Anche non riconoscendo il colpo di Stato militare e coloro che hanno preso il potere in modo illegittimo, bisogna riflettere sulle conseguenze che potrebbero esserci se la minacciata sospensione di tutti gli accordi e programmi Ue attivi con il Niger fosse attuata.
La Francia si affida alla Ue e all’iniziativa dell’Ecowas oppure ha una sua strategia indipendente?
Parigi farebbe bene, questa volta, ad agire di concerto con tutto l’Occidente, anche perché nella questione sta intervenendo pesantemente la Russia.
Per l’Italia sarebbe di grande importanza sapere quale rapporto intende instaurare Niamey con le autorità libiche della Tripolitania e della Cirenaica, senza contare l’indecifrabile Fezzan. Cosa sappiamo in proposito?
Il colpo di Stato in Niger potrebbe effettivamente avere un impatto significativo sulla situazione in Libia in diverse aree.

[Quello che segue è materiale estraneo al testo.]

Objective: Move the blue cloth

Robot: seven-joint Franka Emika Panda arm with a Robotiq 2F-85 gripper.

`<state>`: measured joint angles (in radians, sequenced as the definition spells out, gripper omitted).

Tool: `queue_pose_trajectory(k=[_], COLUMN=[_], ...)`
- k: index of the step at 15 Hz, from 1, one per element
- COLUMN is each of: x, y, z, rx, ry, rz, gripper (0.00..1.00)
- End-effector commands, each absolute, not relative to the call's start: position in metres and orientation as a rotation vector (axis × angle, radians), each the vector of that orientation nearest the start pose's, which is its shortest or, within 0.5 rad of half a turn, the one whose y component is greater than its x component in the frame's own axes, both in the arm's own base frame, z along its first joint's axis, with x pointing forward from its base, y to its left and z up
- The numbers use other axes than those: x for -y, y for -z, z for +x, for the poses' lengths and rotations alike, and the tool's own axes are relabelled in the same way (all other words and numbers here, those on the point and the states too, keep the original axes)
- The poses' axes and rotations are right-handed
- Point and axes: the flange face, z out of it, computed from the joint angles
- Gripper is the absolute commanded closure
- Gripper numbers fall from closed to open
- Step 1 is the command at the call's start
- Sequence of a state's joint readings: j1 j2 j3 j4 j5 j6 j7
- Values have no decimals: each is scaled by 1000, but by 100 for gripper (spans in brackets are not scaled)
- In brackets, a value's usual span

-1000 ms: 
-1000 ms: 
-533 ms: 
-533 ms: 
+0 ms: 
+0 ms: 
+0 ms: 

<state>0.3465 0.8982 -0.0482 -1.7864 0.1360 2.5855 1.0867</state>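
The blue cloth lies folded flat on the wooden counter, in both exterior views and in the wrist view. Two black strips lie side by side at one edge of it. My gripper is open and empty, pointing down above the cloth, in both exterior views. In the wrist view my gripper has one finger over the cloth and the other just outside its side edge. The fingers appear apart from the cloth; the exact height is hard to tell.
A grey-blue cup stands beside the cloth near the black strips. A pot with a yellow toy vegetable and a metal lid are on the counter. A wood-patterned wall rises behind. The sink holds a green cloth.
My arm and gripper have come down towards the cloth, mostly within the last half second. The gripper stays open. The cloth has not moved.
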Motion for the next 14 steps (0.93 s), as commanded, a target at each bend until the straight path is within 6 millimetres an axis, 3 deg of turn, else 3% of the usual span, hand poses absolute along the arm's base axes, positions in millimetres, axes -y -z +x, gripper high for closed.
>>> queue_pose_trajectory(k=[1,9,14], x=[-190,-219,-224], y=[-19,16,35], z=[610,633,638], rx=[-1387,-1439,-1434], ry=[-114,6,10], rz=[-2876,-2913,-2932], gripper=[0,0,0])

Al momento il governo golpista non fa politica estera con la Libia ma se americani, francesi e italiani saranno costretti a cessare le operazioni in Niger, questo darà alle organizzazioni terroristiche molto più spazio di manovra. È probabile un impegno del gruppo Wagner da parte del nuovo regime militare, ma non saranno in grado di compensare il sostegno occidentale e come conseguenza è prevedibile un aumento delle attività terroristiche anche nel sud della Libia.
E sul fronte dei flussi migratori?
Si può presumere che il nuovo regime in Niger non avrà alcun particolare interesse ad arginare l’immigrazione clandestina. Anzi, è del tutto possibile che promuovano tacitamente l’emigrazione, anche alla luce degli sviluppi demografici in Niger. Ci si può aspettare un aumento significativo del numero di valichi di frontiera verso la Libia.

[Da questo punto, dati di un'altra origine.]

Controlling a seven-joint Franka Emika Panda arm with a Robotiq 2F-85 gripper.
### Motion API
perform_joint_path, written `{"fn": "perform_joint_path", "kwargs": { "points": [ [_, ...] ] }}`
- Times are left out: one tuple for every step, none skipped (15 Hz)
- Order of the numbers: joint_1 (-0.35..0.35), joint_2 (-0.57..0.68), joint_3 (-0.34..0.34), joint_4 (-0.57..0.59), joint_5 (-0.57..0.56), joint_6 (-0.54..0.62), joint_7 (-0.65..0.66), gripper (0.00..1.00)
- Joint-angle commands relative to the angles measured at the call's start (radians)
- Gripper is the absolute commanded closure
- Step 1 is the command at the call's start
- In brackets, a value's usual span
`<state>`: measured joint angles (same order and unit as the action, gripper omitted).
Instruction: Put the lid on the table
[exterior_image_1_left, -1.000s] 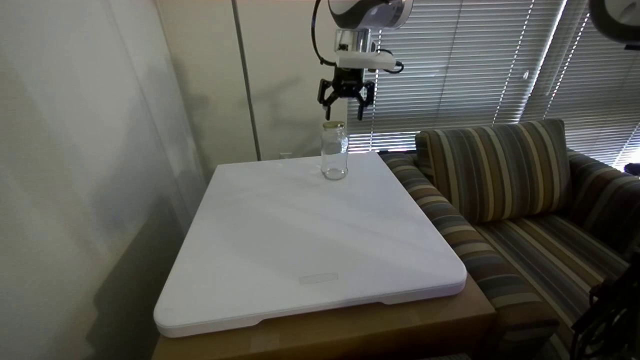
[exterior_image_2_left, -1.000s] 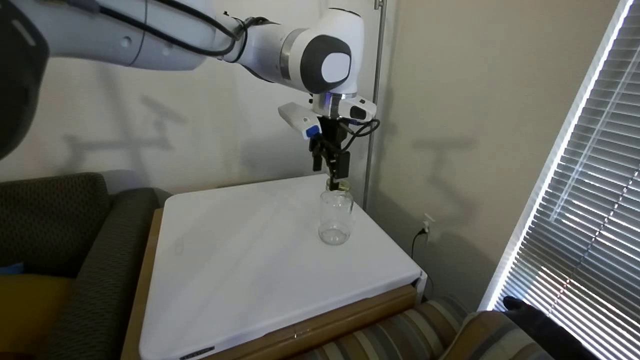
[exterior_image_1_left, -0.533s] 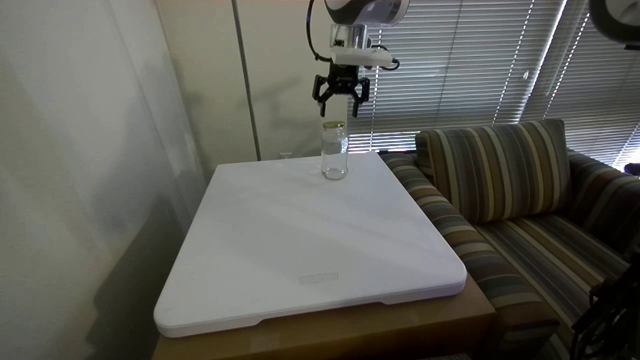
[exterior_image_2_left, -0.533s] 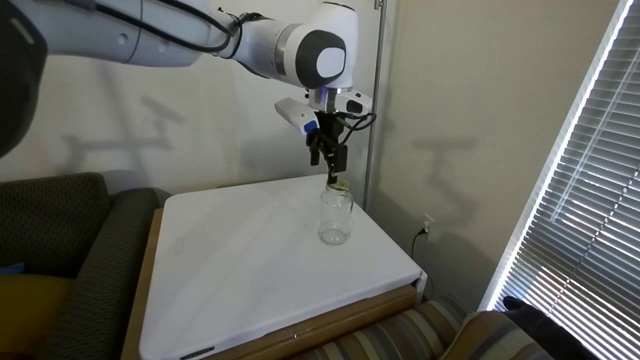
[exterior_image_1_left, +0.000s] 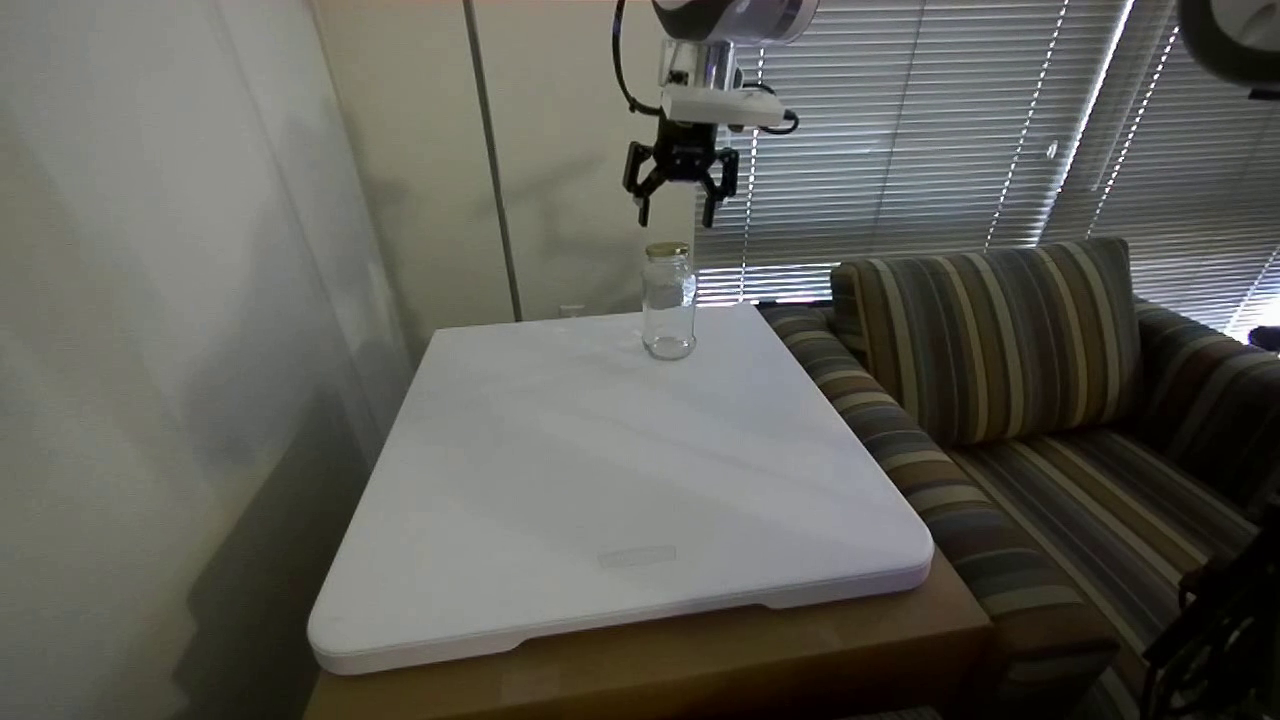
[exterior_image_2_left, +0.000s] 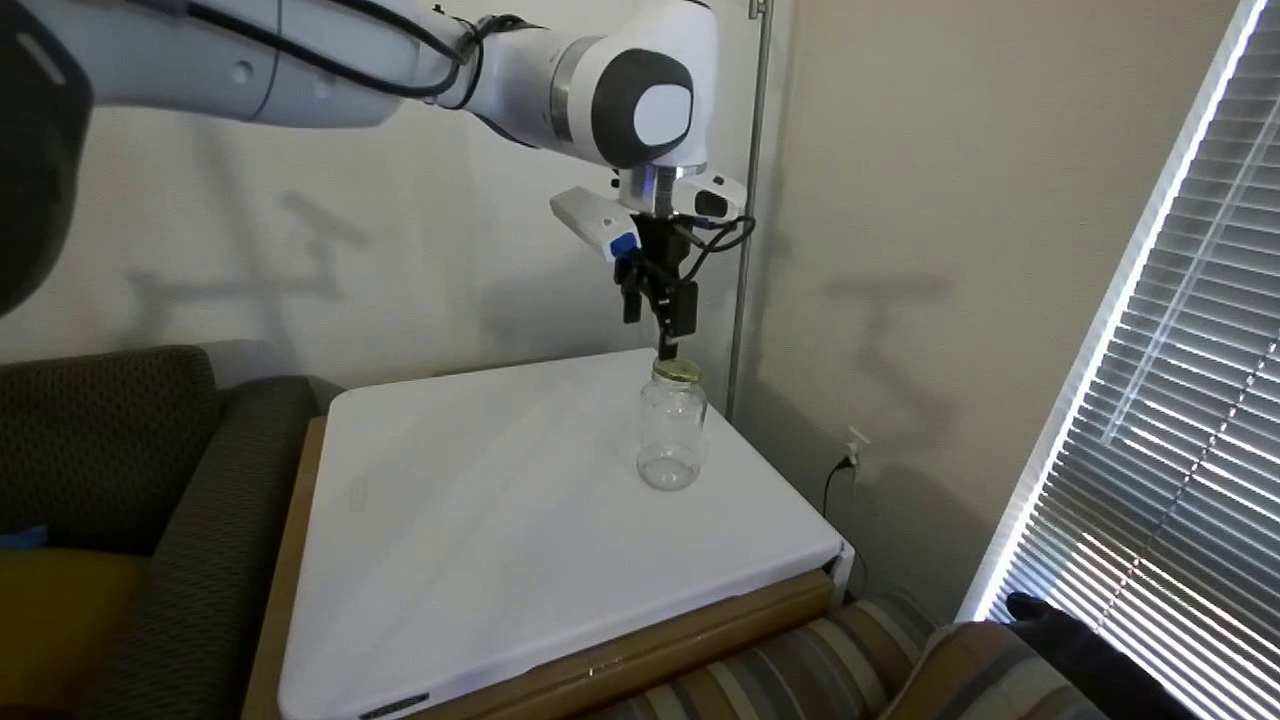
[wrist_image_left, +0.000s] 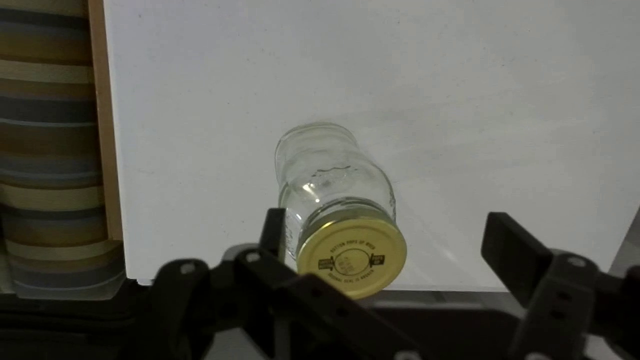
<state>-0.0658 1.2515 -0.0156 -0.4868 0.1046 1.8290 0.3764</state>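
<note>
In an exterior view the desk (exterior_image_1_left: 600, 450) widens from upper centre to a thick, round-cornered edge low in the frame, its smooth white top spreading between the wall (exterior_image_1_left: 180, 350) at left and a striped fabric sofa (exterior_image_1_left: 930, 500) at right. A clear glass jar (exterior_image_1_left: 669, 310) stands upright near the far edge, upper centre, the round, gold-coloured, printed lid (wrist_image_left: 352, 255) on its mouth. Above hangs the black tool (exterior_image_1_left: 676, 218), jaws spread wide, higher than a second ago; jar and lid have stayed put.
</note>
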Motion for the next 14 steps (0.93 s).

Se la situazione in Niger dovesse degenerare ulteriormente e scoppiasse una guerra civile?
È probabile che alcune delle tribù del Fezzan libico si impegnerebbero nei combattimenti, il che potrebbe a sua volta destabilizzare ulteriormente la Libia meridionale, mentre non credo che questo avverrebbe per le due macro-aree che si affacciano e si fronteggiano sul Mediterraneo. Va detto però che le basi aeree di Al Khadim, a sud di Al Bayda, e di Hun-Waddan presso l’oasi di Al Jufra, sembra siano utilizzate come basi logistiche, punti di sosta e rifornimento per voli Wagner a sud del Sahara.
Questo cosa comporta?
Se Wagner stabilisce una solida presenza in Niger, l’importanza delle sue basi in Libia aumenterà. Diventerà ancora più difficile far uscire Wagner sia dalla Libia, sia dallo stesso Niger.

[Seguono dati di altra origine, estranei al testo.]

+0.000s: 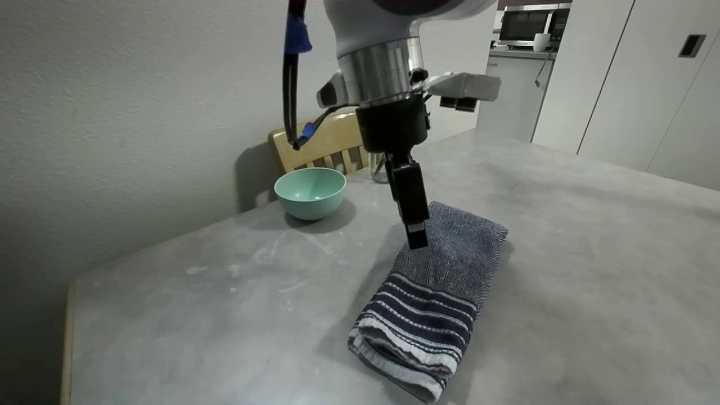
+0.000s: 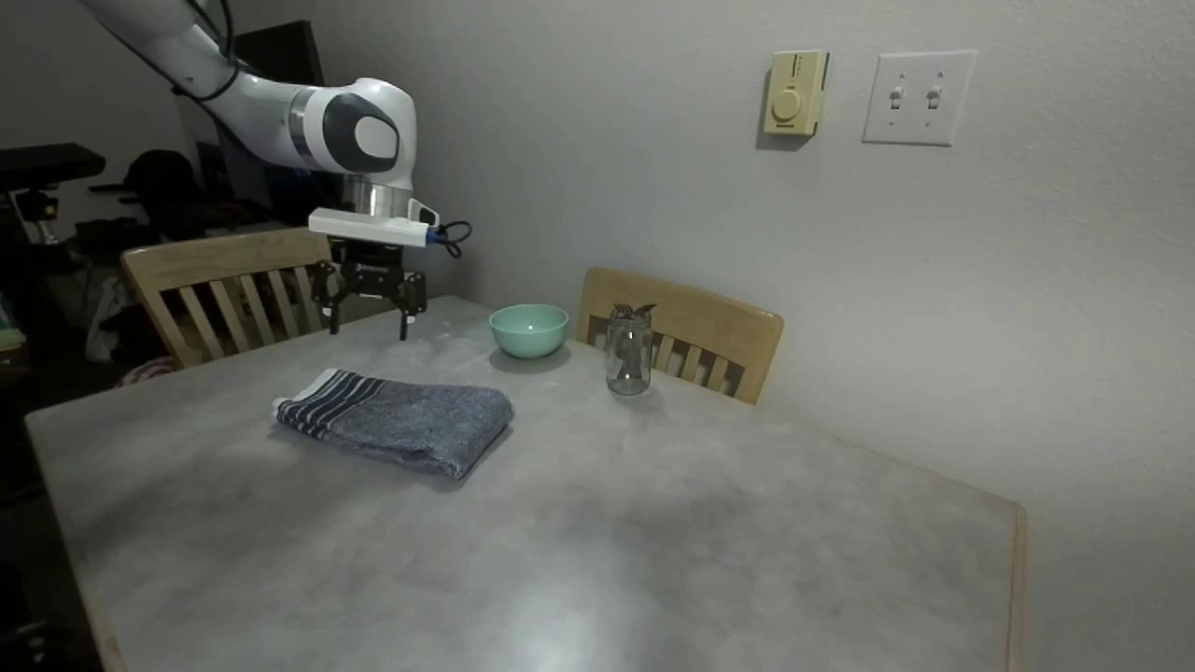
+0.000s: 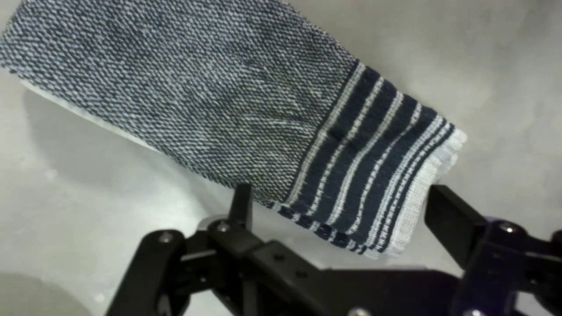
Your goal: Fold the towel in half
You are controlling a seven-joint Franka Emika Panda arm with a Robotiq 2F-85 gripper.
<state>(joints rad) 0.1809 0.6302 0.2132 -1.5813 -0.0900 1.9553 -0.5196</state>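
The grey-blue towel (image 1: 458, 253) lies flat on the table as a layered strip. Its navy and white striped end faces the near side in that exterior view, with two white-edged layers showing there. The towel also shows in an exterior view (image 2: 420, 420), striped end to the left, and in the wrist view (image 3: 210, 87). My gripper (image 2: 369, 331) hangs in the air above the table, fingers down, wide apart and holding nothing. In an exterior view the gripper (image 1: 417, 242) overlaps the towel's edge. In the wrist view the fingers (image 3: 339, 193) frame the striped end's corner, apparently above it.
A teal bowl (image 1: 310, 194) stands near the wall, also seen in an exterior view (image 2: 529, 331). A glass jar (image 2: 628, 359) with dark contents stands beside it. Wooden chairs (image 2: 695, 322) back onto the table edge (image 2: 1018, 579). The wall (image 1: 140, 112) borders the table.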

Ci sono le condizioni perché l’Italia possa avere un suo ruolo nell’area?
La nostra Ambasciata in Niger è ancora aperta; vuol dire che il Governo italiano pone molta attenzione a quanto avviene in Niger e intende fare una azione diplomatica attenta. Va detto che sanzioni pesanti potrebbero peggiorare la situazione e regalare il Niger a Russia e Cina. Il “Piano Mattei” potrebbe avere dei fastidi da una guerra nell’area e azioni azzardate francesi creerebbero ancora più danni all’immigrazione clandestina di quanti ne hanno create con le sciagurate iniziative in Libia ai tempi di Gheddafi.